Problem description:
After finding the line that holds "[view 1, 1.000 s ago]" below, set down that line and the rest through the final one exactly, leaving the pictures out.
──────── Data ────────
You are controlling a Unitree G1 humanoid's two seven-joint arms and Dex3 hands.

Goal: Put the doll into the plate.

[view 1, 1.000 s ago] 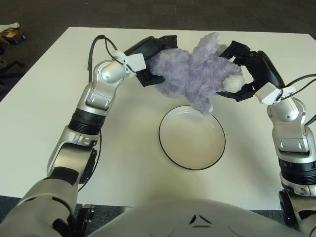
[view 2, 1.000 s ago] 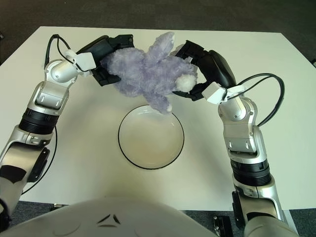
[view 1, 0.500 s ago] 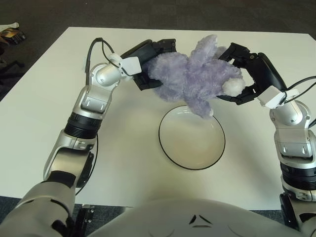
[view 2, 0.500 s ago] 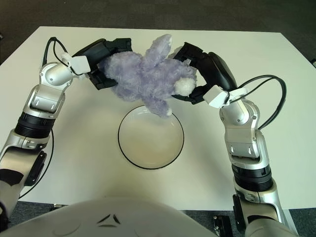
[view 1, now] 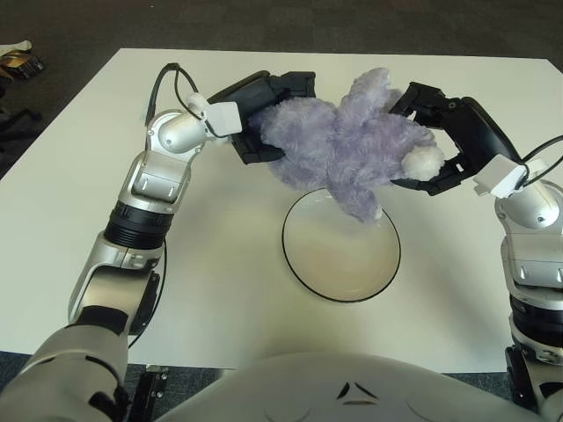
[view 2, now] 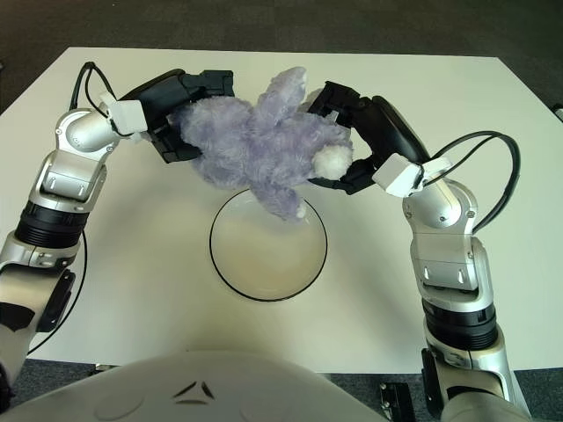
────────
Your solution:
[view 1, 1.000 s ago] 
[view 2, 1.000 s ago] 
[view 1, 0.500 s ago] 
[view 2, 0.500 s ago] 
[view 1, now] 
[view 2, now] 

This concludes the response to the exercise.